### Action item
Each entry must appear in the answer exactly as it does here.

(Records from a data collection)

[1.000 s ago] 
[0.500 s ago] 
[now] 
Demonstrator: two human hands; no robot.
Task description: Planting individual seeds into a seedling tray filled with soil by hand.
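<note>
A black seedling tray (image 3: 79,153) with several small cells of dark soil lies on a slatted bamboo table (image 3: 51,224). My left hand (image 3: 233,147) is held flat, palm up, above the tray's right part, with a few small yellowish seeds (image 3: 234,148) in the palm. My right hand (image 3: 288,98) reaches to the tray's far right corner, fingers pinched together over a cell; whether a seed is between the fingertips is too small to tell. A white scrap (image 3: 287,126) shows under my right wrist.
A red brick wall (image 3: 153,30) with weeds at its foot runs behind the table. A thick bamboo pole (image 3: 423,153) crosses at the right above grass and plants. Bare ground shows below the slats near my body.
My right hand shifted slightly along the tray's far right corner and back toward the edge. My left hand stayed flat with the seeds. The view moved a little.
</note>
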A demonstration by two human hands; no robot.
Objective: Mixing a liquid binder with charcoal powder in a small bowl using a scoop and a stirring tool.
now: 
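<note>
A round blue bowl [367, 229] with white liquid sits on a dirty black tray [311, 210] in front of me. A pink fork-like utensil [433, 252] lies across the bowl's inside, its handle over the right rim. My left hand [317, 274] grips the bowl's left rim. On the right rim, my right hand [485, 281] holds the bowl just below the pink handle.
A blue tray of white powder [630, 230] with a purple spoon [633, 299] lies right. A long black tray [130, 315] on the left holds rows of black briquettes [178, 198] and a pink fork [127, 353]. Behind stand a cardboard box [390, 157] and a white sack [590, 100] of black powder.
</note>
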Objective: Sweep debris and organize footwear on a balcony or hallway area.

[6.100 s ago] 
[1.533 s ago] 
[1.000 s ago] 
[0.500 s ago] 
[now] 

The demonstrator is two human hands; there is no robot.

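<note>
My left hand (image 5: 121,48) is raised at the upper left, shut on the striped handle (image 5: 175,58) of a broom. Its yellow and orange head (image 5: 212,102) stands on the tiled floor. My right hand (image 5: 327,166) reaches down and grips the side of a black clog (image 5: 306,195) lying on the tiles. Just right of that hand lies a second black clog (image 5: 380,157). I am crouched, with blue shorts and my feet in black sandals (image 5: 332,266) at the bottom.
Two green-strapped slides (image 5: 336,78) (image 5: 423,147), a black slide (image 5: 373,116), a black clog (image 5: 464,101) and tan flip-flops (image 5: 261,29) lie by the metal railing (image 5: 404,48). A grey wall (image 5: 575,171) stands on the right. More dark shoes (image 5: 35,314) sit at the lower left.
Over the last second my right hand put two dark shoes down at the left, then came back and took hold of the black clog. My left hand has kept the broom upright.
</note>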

### Answer to the exercise
[1.000 s ago] 
[0.500 s ago] 
[now] 
Demonstrator: two human hands; no robot.
Task description: Planting individual seeds into a seedling tray filled with soil by hand.
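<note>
A black seedling tray (image 3: 79,153) with several small cells of dark soil lies on a slatted bamboo table (image 3: 51,224). My left hand (image 3: 233,147) is held flat, palm up, above the tray's right part, with a few small yellowish seeds (image 3: 234,148) in the palm. My right hand (image 3: 288,98) reaches to the tray's far right corner, fingers pinched together over a cell; whether a seed is between the fingertips is too small to tell. A white scrap (image 3: 287,126) shows under my right wrist.
A red brick wall (image 3: 153,30) with weeds at its foot runs behind the table. A thick bamboo pole (image 3: 423,153) crosses at the right above grass and plants. Bare ground shows below the slats near my body.
My right hand shifted slightly along the tray's far right corner and back toward the edge. My left hand stayed flat with the seeds. The view moved a little.
</note>
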A demonstration by two human hands; no robot.
Objective: Mixing a liquid binder with charcoal powder in a small bowl using a scoop and a stirring tool.
now: 
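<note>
A round blue bowl [367, 229] with white liquid sits on a dirty black tray [311, 210] in front of me. A pink fork-like utensil [433, 252] lies across the bowl's inside, its handle over the right rim. My left hand [317, 274] grips the bowl's left rim. On the right rim, my right hand [485, 281] holds the bowl just below the pink handle.
A blue tray of white powder [630, 230] with a purple spoon [633, 299] lies right. A long black tray [130, 315] on the left holds rows of black briquettes [178, 198] and a pink fork [127, 353]. Behind stand a cardboard box [390, 157] and a white sack [590, 100] of black powder.
</note>
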Objective: Sweep debris and organize footwear on a balcony or hallway area.

[6.100 s ago] 
[1.533 s ago] 
[1.000 s ago] 
[0.500 s ago] 
[now] 

The demonstrator is two human hands; there is no robot.

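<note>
My left hand (image 5: 121,48) is raised at the upper left, shut on the striped handle (image 5: 175,58) of a broom. Its yellow and orange head (image 5: 212,102) stands on the tiled floor. My right hand (image 5: 327,166) reaches down and grips the side of a black clog (image 5: 306,195) lying on the tiles. Just right of that hand lies a second black clog (image 5: 380,157). I am crouched, with blue shorts and my feet in black sandals (image 5: 332,266) at the bottom.
Two green-strapped slides (image 5: 336,78) (image 5: 423,147), a black slide (image 5: 373,116), a black clog (image 5: 464,101) and tan flip-flops (image 5: 261,29) lie by the metal railing (image 5: 404,48). A grey wall (image 5: 575,171) stands on the right. More dark shoes (image 5: 35,314) sit at the lower left.
Over the last second my right hand put two dark shoes down at the left, then came back and took hold of the black clog. My left hand has kept the broom upright.
</note>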

The exercise has been completed in full.